Problem to work on: Each line that contains the string "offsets" counts once; report how many such lines appear in the data, as a number only.

[Data extracted from a collection]
---
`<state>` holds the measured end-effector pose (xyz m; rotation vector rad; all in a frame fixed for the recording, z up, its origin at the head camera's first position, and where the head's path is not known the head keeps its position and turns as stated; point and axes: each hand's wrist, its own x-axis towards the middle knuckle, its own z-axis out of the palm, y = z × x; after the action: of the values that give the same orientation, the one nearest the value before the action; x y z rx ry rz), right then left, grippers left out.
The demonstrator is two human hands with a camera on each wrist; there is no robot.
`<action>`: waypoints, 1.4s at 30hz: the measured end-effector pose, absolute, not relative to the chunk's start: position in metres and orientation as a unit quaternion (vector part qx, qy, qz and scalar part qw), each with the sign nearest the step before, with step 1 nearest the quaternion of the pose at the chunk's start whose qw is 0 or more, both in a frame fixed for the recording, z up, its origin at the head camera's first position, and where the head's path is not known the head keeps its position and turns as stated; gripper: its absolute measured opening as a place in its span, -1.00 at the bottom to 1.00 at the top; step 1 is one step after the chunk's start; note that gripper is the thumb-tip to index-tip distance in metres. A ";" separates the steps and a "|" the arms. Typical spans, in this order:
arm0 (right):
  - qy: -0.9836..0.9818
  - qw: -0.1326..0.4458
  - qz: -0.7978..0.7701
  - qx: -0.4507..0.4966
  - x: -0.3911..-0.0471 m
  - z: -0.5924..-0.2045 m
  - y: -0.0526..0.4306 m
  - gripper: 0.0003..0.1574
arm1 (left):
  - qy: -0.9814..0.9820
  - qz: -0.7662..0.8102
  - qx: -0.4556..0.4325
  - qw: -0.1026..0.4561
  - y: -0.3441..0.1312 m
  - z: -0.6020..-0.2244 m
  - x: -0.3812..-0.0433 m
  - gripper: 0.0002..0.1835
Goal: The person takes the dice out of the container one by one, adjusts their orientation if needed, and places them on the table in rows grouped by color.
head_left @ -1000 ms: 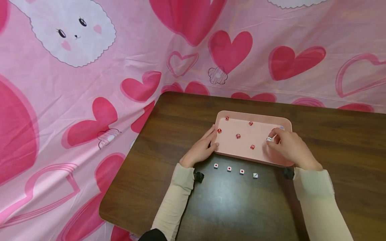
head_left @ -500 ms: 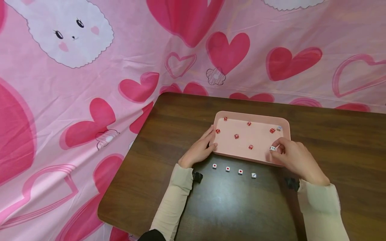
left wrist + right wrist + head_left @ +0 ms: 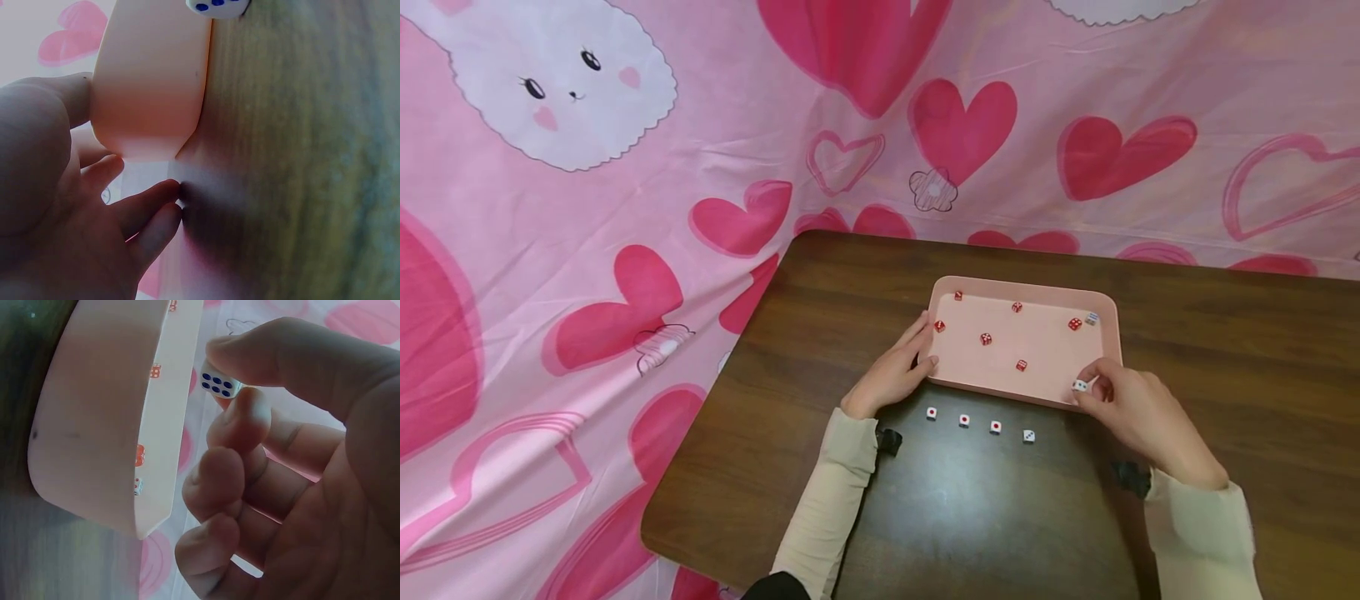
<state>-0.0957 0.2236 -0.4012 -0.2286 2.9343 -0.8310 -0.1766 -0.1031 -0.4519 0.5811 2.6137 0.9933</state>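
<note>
A pink tray lies on the wooden table. My left hand holds its left end, thumb at the rim and fingers along the outside wall. Over the tray's near right corner, my right hand pinches a white die between thumb and index finger. In the right wrist view, six blue pips show on this die, and the other fingers are curled. Several red dice are spread inside the tray. Another white die sits by a red die at the far right.
In front of the tray, a row on the table holds three white dice with one red pip up, such as the leftmost die, and a white die showing three pips. A pink heart-print cloth hangs behind and left.
My right hand, still pinching the white die, has moved toward me from the tray's right middle to its near right corner. The left hand keeps its place on the tray.
</note>
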 end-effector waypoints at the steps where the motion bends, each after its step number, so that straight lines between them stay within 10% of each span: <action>1: 0.959 0.042 -0.270 -0.075 -0.094 -0.401 0.223 -0.83 | 0.905 0.345 0.202 0.142 -0.103 -0.452 -0.177 -0.31; 42: 0.958 0.127 -0.241 -0.088 -0.064 -0.419 0.208 -0.80 | 0.904 0.345 0.209 0.139 -0.105 -0.455 -0.178 -0.31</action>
<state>-0.0641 0.2083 -0.4195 -0.2571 2.7882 -0.7020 -0.1775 -0.1046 -0.4545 0.6053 2.6134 0.9975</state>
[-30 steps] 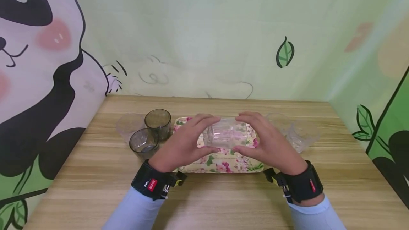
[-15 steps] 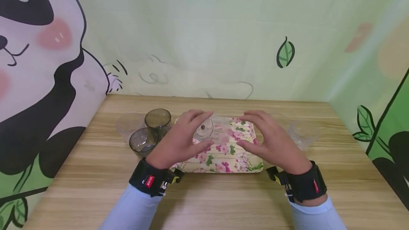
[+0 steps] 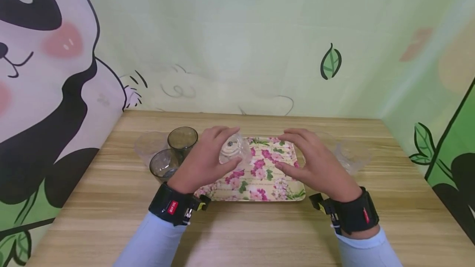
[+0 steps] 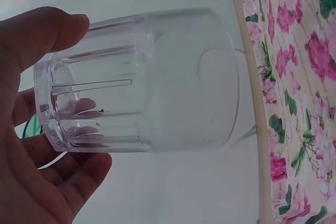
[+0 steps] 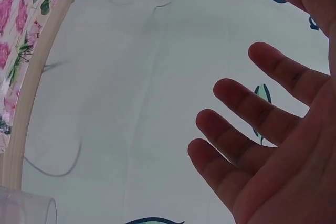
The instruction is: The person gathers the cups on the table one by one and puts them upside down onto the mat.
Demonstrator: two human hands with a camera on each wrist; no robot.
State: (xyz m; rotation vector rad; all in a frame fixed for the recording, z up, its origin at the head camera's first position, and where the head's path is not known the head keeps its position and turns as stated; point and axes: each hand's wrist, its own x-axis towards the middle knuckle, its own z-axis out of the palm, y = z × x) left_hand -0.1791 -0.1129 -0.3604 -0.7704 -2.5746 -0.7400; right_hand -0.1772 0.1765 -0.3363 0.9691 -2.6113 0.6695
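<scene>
My left hand (image 3: 205,160) holds a clear glass tumbler (image 3: 237,151) over the left part of the flowered tray (image 3: 256,186). The left wrist view shows thumb and fingers around the fluted base end of the tumbler (image 4: 152,82); its plain mouth points down toward the tray, with a gap between. In the head view the round base faces up at me. Over the tray's right side is my right hand (image 3: 319,168), its relaxed fingers parted from the thumb. The right wrist view finds nothing in that hand (image 5: 283,124).
Left of the tray stand two smoky dark glasses (image 3: 183,139) and a clear glass (image 3: 146,145), close by my left wrist. Clear glassware (image 3: 352,158), hard to make out, is at the right behind my right hand. A printed cloth wall (image 3: 237,52) rises behind the wooden table (image 3: 259,234).
The tumbler lay sideways between both hands. My right hand has let go of it, and my left hand has moved it left and turned its base upward.
</scene>
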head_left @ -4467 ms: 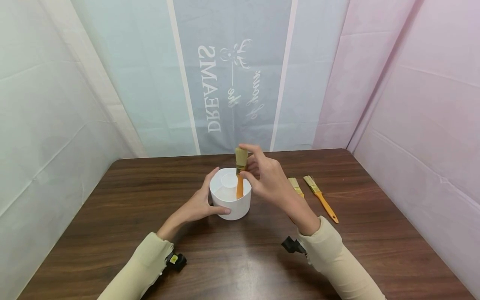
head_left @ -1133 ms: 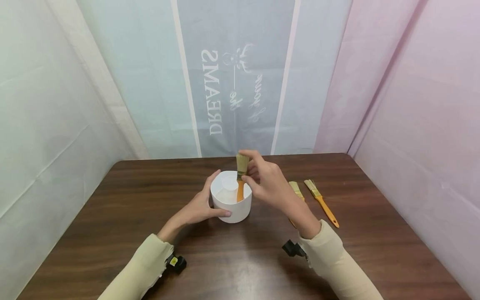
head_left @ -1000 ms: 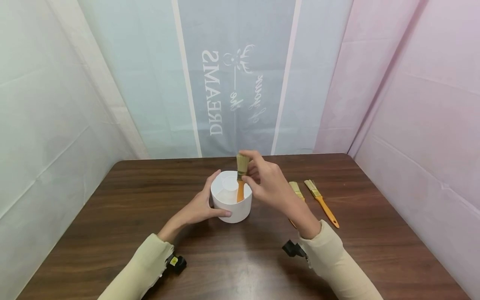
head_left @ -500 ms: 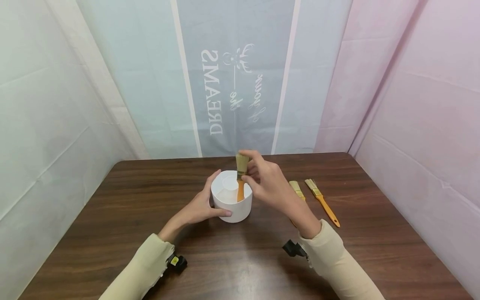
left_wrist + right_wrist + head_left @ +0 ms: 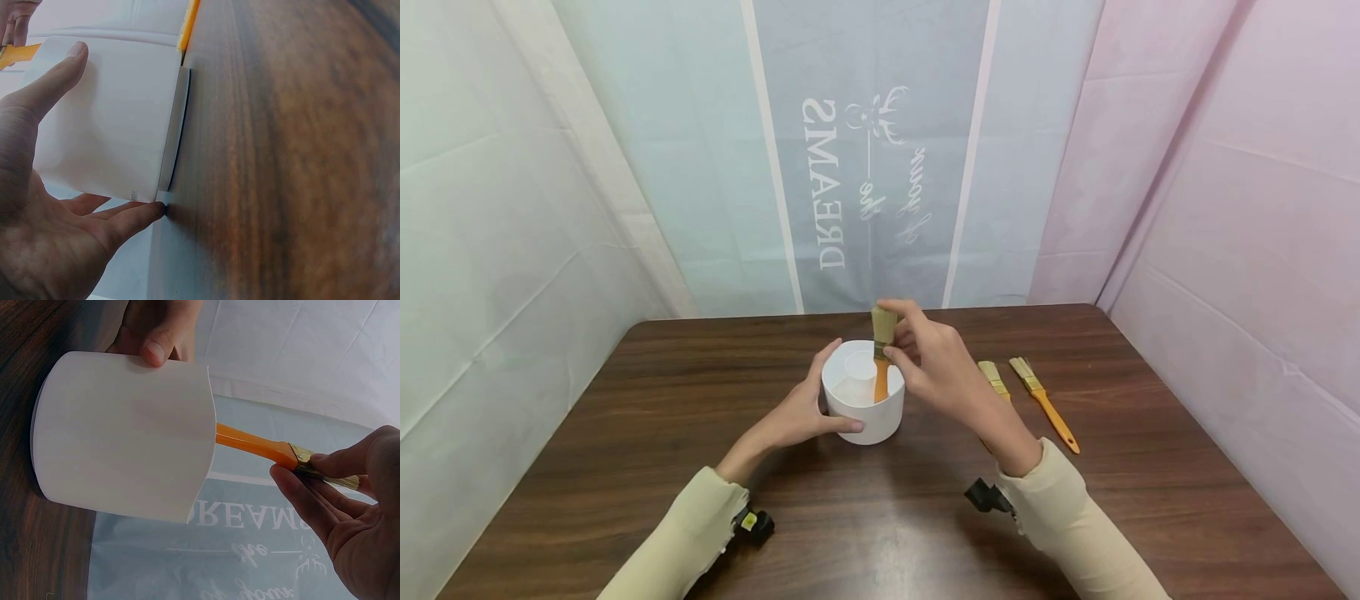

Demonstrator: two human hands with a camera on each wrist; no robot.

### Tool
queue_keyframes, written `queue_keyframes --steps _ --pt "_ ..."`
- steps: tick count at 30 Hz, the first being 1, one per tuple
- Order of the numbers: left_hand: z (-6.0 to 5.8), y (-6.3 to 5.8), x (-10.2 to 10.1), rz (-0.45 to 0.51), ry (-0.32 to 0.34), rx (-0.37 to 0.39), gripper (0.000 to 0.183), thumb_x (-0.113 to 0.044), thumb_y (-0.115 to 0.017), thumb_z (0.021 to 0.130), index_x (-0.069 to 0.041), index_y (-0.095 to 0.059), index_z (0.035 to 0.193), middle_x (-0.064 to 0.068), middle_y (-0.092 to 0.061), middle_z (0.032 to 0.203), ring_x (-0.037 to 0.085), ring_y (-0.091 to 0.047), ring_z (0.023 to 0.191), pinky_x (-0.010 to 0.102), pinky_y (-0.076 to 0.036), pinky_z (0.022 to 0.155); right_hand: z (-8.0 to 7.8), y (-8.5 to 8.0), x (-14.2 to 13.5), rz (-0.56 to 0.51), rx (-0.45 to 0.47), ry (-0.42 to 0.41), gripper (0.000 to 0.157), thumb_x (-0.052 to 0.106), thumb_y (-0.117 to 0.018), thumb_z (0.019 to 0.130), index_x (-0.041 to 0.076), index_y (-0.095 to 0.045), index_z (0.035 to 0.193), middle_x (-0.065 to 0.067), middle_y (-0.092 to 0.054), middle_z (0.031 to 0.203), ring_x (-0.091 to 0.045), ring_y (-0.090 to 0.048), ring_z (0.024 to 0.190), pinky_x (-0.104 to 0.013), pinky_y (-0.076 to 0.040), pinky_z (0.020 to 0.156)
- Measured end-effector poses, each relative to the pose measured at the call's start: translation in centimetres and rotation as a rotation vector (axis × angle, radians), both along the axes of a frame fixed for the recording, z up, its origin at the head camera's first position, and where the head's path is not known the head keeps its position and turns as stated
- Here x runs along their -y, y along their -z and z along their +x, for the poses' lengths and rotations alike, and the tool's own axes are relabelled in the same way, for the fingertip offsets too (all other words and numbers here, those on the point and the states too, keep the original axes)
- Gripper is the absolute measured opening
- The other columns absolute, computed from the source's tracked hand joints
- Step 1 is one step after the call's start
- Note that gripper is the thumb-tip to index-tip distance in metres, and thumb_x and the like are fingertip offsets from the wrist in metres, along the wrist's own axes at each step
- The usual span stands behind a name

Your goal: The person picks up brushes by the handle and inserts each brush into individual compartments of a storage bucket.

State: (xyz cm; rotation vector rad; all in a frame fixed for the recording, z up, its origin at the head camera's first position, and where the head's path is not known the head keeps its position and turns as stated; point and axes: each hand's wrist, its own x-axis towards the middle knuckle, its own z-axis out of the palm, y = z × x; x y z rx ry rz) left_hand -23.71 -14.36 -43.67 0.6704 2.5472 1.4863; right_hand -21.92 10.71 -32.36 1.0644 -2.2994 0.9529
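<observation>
A white round container (image 5: pixel 867 421) with a raised cylinder in its middle stands on the brown table. My left hand (image 5: pixel 793 415) grips it from the left, thumb across the front wall and fingers round the far side. My right hand (image 5: pixel 942 364) pinches a paintbrush (image 5: pixel 881 382) near its metal band, bristles up. The orange handle points down inside the container's near right part; its lower end is hidden by the wall. In the right wrist view the thumb and fingers close on the band of the paintbrush (image 5: pixel 256 445).
Right of the container lie two more paintbrushes: one (image 5: pixel 992 375) partly hidden behind the right forearm, another (image 5: pixel 1047 407) fully visible farther right. The wooden table (image 5: pixel 685 375) ends at a printed cloth backdrop (image 5: pixel 895 250), with pale cloth at both sides.
Both hands, the container and the paintbrush keep nearly the same places throughout. The whole head view sits slightly lower than in the oldest frame.
</observation>
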Motion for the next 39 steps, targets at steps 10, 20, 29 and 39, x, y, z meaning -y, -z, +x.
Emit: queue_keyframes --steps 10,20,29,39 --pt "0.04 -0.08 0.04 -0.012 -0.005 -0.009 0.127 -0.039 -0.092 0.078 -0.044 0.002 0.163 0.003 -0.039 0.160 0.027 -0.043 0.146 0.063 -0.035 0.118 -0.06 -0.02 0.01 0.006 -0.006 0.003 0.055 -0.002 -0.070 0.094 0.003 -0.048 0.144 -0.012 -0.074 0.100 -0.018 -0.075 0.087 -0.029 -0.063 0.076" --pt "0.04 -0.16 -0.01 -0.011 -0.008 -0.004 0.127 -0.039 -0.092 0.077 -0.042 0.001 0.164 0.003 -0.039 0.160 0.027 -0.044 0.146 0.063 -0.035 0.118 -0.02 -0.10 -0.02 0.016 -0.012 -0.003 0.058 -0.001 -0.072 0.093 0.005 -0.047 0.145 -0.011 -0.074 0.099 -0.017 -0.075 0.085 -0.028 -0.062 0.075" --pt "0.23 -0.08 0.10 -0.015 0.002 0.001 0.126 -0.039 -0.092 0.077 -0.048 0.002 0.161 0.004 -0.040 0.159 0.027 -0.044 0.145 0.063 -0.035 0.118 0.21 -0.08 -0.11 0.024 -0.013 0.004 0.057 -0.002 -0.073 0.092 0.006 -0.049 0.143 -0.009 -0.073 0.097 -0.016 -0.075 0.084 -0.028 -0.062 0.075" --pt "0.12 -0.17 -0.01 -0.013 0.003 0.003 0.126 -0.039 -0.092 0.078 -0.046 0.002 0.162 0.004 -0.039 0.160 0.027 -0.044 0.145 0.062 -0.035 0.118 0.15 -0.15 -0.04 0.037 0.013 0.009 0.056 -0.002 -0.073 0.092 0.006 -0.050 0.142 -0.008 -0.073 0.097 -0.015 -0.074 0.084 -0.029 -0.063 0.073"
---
Your response: 2